<
<Şubat 13, 2008
<

TKP, emperyalizmin ve Türkiye burjuvazisinin temel yönelimlerini temsil etme ve bu yönelimlere uygun politikalar geliştirmede tekel oluşturduğu için AKP?yi mücadelesinin odağına koyuyor.

soL AKP hükümeti öncülüğünde yaşanan emperyalizme bağımlılık ve çözülüş sürecine karşı kararlı duruşunu, önceki hafta başlattığı “AKP’yi İstemiyoruz” kampanyasıyla topyekün bir mücadeleye dönüştürmeyi amaçlayan Türkiye Komünist Partisi (TKP), 2 Mart’ta gerçekleştireceği mitingin çalışmalarına odaklanmış durumda.

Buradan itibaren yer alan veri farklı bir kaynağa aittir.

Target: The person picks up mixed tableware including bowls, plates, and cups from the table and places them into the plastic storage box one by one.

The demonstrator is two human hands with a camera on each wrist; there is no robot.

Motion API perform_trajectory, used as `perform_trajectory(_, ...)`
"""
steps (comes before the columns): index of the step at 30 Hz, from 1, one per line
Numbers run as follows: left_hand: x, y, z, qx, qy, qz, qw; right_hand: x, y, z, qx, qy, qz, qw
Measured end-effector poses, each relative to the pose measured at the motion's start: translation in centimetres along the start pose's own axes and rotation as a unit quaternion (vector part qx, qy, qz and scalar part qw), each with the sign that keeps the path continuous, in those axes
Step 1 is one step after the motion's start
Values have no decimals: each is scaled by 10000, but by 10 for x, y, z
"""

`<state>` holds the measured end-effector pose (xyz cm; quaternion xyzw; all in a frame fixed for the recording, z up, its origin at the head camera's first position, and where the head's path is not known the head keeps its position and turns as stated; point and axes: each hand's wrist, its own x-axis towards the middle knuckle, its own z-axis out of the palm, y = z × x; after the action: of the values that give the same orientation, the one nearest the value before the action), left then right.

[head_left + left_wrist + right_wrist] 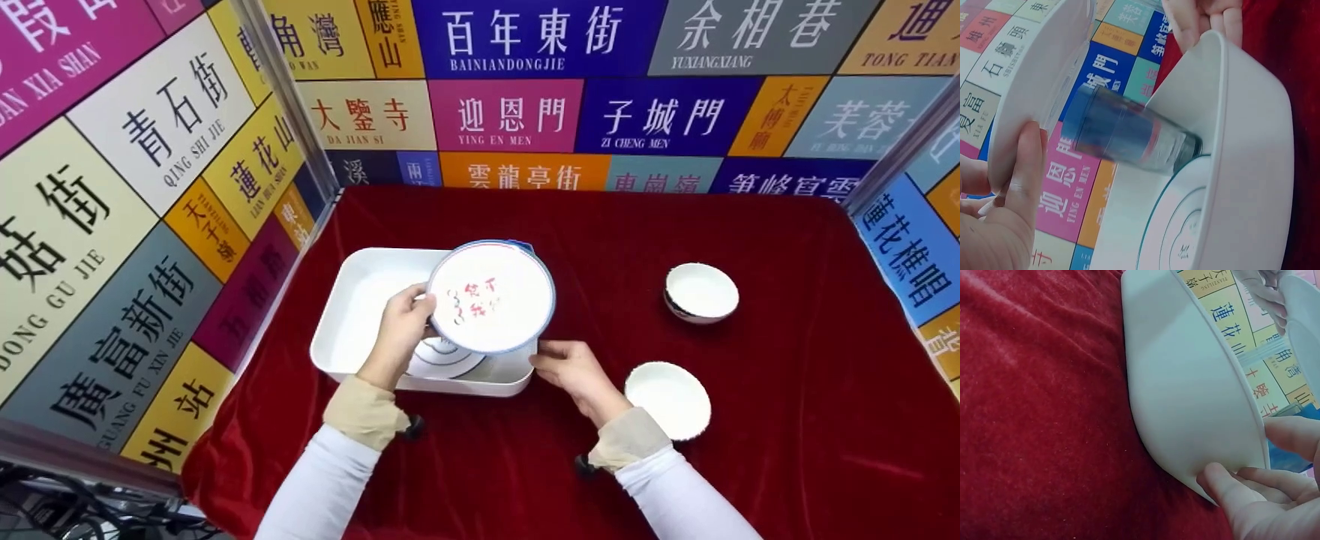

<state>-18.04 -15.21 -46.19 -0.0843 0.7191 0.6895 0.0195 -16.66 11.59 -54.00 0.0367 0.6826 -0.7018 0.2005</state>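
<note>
We see the left hand [401, 326] pinching the left edge of a round white plate [510, 292], with its fingers and thumb narrowed on the rim. The plate has a blue border and red characters on its face, which is turned up toward the head camera. It is raised over the right half of a white basin [465, 386], and in the left wrist view we see a gap between the plate and the basin wall.

The right hand [574, 371] grips the basin at its near right corner. In the right wrist view we find the thumb and fingers closed on the rim from either side of the wall.

Inside the basin we make out a second plate [446, 364], marked with dark rings and lying partly hidden under the raised one. A clear jar with a blue top [1129, 129] stands in the basin beside that second plate; we cannot tell whether the two touch.

To the right we see two white bowls apart from each other: the far bowl [701, 291], with a dark pattern on its outside, and the near bowl [667, 399], just beside the right wrist. Everything rests on a red cloth [787, 390]. At the far side and the left we see colorful wall panels [510, 116] bearing Chinese characters.
</note>
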Motion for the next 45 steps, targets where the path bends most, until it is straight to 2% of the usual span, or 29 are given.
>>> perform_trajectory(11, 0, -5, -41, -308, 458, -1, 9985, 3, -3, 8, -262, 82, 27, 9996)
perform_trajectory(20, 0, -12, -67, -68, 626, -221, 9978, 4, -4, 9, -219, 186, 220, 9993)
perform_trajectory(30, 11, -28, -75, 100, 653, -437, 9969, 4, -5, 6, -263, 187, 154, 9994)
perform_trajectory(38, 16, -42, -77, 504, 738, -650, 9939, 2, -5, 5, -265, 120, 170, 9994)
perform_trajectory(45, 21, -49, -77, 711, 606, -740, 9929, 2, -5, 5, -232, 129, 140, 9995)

Bunun yalnızca bir “TKP mitingi” olmayacağının altını çizen TKP, mitingin “Türkiye emekçilerinin, sol kimliğin ülkemizin düpedüz yok oluşuna karşı yerinden kalkışına imza atmayı” amaçladığını vurguluyor.

Neden AKP?
TKP Genel Başkanı Aydemir Güler tarafından, partinin aylık yayın organı Komünist’te yayınlanan “2 Mart’a giderken” başlıklı yazı, hükümet partisi AKP’nin şu nedenlerle odağa konulduğunu vurguluyor:

“Bir: AKP tekleşiyor ve sermaye düzeninin bütün egemen fraksiyonlarının, içten içe ve belli ede ede, ‘valla helal olsun’ dediği bir süreci sürüklüyor.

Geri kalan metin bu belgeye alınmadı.